▶ _WHAT THE TASK REQUIRES_:
When you reach the line containing "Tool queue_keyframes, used" in the entries below, begin reproducing lines exactly, and stop once the line containing "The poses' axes" is done.

[Data items]
---------------
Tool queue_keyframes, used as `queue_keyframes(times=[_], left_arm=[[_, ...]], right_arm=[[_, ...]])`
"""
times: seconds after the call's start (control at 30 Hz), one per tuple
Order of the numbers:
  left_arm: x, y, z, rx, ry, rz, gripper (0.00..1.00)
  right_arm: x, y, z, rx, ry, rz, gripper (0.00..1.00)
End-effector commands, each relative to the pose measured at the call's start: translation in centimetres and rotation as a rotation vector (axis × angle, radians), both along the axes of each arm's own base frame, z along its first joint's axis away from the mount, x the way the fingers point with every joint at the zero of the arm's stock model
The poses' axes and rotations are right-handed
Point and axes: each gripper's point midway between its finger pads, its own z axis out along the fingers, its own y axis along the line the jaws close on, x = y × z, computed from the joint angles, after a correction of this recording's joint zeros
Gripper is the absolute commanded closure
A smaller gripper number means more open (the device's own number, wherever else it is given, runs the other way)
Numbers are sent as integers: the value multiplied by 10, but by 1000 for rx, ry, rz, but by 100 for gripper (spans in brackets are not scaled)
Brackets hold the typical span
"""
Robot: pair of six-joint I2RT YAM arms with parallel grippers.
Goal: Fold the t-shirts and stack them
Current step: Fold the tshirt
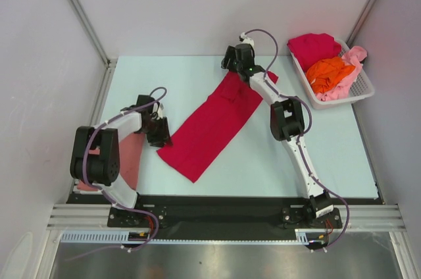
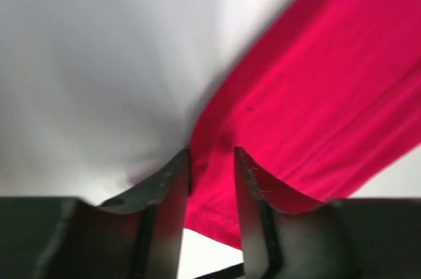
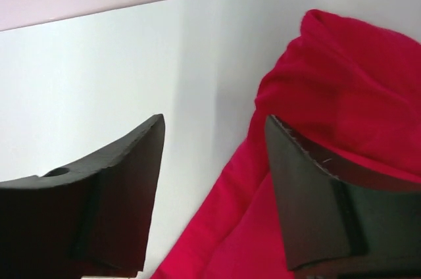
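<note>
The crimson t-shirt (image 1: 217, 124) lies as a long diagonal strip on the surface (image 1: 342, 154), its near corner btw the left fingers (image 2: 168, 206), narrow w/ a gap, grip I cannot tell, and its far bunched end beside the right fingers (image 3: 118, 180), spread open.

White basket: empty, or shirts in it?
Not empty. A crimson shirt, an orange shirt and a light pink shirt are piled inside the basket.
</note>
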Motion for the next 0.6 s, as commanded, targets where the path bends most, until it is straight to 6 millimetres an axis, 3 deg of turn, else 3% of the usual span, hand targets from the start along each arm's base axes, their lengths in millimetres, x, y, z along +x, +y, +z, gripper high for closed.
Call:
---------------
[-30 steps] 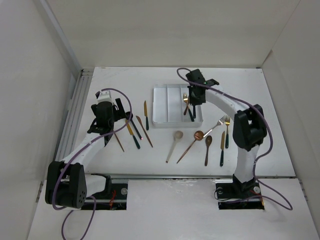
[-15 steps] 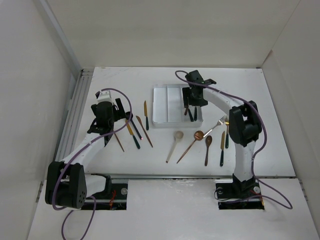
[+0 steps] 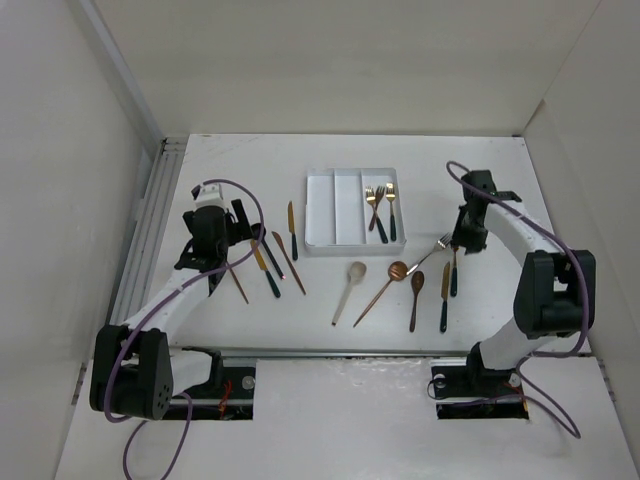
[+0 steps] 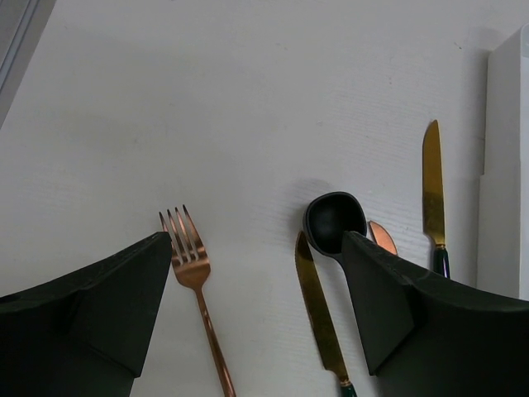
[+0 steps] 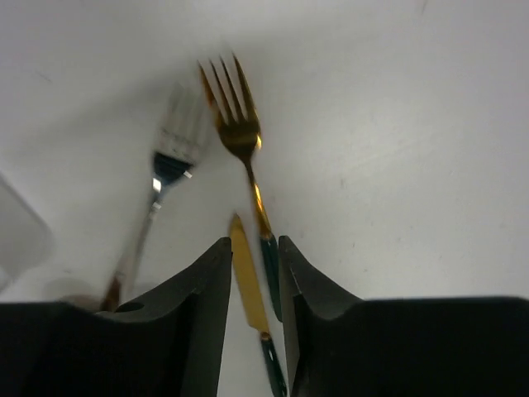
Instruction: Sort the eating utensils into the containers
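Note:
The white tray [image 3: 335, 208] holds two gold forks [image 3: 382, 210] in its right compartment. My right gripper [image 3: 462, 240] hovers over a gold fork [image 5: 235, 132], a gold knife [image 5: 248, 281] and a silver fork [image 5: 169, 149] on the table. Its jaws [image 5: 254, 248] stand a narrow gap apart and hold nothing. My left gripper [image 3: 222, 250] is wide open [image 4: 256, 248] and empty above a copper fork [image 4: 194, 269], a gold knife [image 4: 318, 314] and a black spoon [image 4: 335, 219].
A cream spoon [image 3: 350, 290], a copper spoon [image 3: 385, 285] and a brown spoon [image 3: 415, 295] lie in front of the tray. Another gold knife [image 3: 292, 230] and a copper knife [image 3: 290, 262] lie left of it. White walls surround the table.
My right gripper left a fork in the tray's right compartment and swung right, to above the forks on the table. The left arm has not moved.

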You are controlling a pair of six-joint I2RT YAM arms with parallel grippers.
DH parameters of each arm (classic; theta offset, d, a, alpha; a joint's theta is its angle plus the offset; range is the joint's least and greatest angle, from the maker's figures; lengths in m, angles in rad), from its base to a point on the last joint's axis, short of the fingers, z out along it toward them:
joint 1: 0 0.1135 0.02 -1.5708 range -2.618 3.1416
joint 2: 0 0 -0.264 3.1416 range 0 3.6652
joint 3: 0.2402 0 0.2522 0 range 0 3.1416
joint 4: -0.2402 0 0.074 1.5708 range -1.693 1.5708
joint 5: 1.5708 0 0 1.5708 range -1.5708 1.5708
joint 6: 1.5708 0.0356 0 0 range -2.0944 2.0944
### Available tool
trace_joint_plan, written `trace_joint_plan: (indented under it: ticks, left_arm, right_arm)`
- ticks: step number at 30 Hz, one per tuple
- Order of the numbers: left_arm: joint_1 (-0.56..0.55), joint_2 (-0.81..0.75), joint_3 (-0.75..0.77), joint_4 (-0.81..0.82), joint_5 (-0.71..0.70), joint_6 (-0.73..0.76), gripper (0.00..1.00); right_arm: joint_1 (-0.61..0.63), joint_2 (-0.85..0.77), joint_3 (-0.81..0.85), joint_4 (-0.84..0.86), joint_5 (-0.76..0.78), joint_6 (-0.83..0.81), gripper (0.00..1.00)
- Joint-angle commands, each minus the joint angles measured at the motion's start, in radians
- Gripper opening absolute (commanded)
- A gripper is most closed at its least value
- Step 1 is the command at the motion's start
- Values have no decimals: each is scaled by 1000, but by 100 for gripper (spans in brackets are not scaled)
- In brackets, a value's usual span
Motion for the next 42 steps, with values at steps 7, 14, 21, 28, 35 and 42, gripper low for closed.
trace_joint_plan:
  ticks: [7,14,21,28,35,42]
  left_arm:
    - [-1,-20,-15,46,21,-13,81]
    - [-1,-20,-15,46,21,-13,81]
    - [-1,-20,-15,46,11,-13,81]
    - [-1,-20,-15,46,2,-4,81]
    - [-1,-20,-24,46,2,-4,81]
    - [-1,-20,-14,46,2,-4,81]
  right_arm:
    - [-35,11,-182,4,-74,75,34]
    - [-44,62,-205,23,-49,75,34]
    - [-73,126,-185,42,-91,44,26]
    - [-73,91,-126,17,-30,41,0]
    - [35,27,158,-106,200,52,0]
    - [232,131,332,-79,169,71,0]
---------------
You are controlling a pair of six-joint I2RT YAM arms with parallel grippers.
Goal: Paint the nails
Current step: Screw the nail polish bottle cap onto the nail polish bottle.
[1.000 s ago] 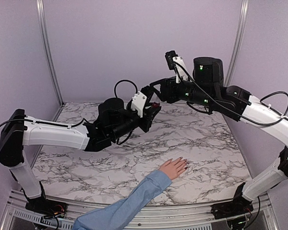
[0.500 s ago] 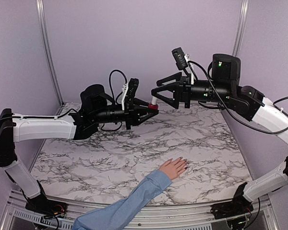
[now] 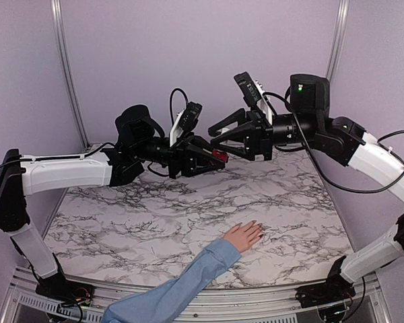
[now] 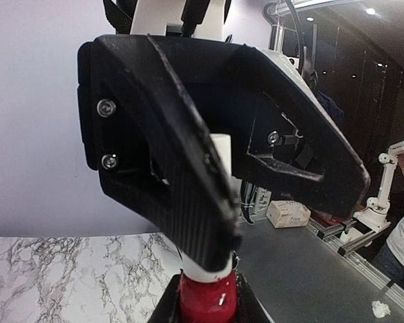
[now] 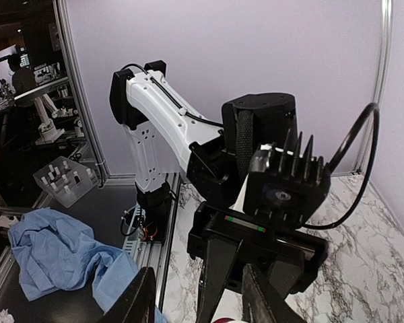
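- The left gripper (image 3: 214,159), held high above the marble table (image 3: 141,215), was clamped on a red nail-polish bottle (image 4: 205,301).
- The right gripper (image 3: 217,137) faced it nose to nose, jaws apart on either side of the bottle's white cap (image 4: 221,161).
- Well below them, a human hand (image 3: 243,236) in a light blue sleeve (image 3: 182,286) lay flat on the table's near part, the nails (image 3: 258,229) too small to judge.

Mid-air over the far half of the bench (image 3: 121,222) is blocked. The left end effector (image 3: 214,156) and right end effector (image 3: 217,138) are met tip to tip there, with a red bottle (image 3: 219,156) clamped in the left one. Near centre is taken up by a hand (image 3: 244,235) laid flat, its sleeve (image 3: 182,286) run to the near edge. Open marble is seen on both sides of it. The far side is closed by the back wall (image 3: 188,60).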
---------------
▶ _REPLY_:
Tool queue_keyframes, used as `queue_keyframes(times=[_], left_arm=[[_, ...]], right_arm=[[_, ...]])`
"""
times: seconds after the call's start (control at 30 Hz), one per tuple
Order of the numbers:
  left_arm: x, y, z, rx, ry, rz, gripper (0.00..1.00)
  right_arm: x, y, z, rx, ry, rz, gripper (0.00..1.00)
End-effector commands, each relative to the pose measured at the call's start: translation in centimetres and rotation as a rotation vector (axis × angle, radians), both along the axes of each arm's own base frame, z along its first joint's axis away from the mount, x the way the fingers point with every joint at the zero of the arm's stock model
The poses' axes and rotations are right-handed

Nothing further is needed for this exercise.